* Aim of the task:
What lines of the data below hold "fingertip"? Show them.

....................

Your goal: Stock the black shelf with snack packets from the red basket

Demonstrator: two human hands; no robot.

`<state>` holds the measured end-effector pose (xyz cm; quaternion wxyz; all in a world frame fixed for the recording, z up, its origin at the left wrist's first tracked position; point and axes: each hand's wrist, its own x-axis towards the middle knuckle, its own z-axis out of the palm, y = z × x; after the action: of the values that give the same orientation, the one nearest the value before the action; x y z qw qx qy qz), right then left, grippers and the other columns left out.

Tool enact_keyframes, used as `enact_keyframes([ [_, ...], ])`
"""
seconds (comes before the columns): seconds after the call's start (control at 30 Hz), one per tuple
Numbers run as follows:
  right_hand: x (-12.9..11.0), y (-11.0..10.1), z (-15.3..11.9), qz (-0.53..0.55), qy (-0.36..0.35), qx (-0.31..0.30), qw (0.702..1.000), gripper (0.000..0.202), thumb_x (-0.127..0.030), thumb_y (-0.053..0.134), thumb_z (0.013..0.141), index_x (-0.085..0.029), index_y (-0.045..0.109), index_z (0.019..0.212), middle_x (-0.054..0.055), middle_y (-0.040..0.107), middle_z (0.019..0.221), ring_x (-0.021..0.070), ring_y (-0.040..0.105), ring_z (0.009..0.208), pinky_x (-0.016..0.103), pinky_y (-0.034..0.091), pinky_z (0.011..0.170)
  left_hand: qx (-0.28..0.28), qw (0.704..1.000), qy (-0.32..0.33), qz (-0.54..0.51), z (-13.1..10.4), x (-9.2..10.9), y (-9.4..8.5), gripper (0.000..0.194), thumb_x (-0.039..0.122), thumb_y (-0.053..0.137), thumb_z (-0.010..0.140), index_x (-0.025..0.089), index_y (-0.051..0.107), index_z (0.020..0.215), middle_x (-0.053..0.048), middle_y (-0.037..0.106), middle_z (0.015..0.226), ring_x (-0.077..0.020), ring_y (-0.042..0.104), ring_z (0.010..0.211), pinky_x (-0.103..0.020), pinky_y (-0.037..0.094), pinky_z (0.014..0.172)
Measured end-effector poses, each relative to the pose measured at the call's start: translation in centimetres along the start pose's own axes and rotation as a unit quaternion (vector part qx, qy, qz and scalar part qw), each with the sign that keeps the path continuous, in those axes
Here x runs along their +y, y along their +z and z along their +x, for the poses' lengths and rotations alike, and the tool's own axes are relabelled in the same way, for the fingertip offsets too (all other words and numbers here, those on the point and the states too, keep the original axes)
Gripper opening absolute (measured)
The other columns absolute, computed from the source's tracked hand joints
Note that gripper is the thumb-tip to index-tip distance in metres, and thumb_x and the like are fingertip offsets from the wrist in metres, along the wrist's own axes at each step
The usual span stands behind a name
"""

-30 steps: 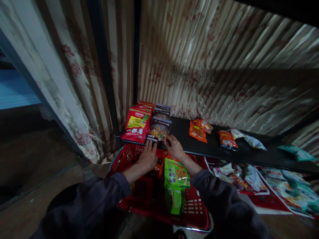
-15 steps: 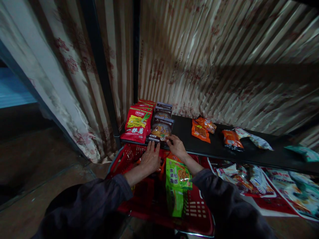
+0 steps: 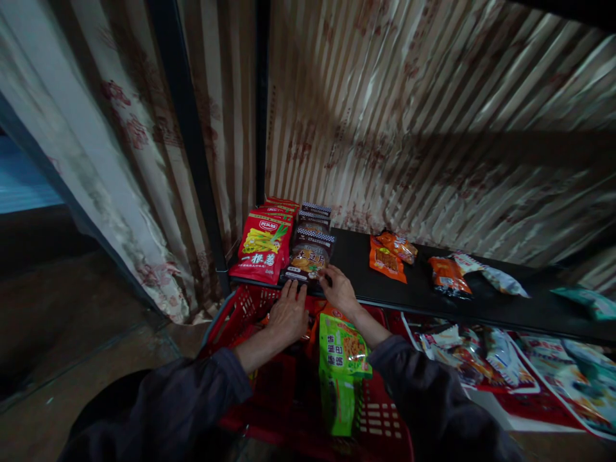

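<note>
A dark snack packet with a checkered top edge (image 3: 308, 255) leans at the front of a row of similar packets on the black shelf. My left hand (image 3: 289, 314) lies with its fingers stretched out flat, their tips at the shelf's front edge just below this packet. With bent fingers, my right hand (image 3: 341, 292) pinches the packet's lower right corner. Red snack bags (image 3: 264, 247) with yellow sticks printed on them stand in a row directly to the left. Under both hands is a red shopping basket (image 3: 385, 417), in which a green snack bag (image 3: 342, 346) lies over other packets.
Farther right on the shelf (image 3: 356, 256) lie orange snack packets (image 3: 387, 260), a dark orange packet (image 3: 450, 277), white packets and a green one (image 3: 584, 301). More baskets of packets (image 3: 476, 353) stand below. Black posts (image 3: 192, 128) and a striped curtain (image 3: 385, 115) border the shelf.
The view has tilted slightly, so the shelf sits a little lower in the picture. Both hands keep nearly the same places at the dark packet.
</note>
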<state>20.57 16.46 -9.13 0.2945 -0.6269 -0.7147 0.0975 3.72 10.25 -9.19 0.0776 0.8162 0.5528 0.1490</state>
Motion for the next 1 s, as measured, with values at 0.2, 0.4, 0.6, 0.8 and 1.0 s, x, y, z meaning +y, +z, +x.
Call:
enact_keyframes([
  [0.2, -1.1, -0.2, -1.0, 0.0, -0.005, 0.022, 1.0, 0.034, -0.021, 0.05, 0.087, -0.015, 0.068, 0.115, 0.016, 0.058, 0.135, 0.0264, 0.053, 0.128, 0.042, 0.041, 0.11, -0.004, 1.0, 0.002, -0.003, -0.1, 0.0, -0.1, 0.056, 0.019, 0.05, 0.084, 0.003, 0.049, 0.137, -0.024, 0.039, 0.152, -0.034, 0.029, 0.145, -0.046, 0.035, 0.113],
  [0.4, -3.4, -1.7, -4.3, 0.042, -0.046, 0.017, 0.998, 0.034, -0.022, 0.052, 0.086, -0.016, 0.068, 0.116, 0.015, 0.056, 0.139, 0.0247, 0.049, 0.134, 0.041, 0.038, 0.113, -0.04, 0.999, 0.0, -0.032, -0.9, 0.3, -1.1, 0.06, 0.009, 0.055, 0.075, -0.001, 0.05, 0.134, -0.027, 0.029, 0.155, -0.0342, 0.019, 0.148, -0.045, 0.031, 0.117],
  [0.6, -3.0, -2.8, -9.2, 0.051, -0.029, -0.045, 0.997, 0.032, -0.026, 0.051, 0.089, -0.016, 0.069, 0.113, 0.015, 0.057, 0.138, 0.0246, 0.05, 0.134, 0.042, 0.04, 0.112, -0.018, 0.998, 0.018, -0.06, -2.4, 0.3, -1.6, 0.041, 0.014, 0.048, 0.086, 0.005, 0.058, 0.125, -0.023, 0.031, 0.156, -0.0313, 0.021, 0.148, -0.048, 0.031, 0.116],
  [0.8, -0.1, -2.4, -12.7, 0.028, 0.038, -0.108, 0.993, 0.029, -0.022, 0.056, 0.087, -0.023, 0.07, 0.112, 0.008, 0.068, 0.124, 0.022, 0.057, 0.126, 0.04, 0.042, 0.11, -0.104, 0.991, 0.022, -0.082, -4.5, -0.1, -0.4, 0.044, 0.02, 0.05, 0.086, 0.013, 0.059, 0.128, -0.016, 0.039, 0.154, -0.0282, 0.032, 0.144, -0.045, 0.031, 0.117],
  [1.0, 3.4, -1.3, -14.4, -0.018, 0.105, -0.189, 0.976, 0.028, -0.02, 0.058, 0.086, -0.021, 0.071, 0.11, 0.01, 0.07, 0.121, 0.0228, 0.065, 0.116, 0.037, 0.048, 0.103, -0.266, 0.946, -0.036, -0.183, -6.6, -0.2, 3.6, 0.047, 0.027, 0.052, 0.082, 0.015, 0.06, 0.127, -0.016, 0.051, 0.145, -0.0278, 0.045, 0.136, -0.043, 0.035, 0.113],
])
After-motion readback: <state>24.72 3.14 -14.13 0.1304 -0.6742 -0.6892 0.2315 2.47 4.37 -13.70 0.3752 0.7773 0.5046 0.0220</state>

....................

* Solution to this task:
Here x runs along their +y, y along their +z and z along their +x, for the poses' lengths and rotations alike, and the tool's own axes are relabelled in the same way, for the fingertip offsets too (all other words and numbers here, those on the point and the states too, keep the original axes)
Note that gripper is the thumb-tip to index-tip distance in metres, and thumb_x and the like are fingertip offsets from the wrist in metres, along the wrist's own axes at each step

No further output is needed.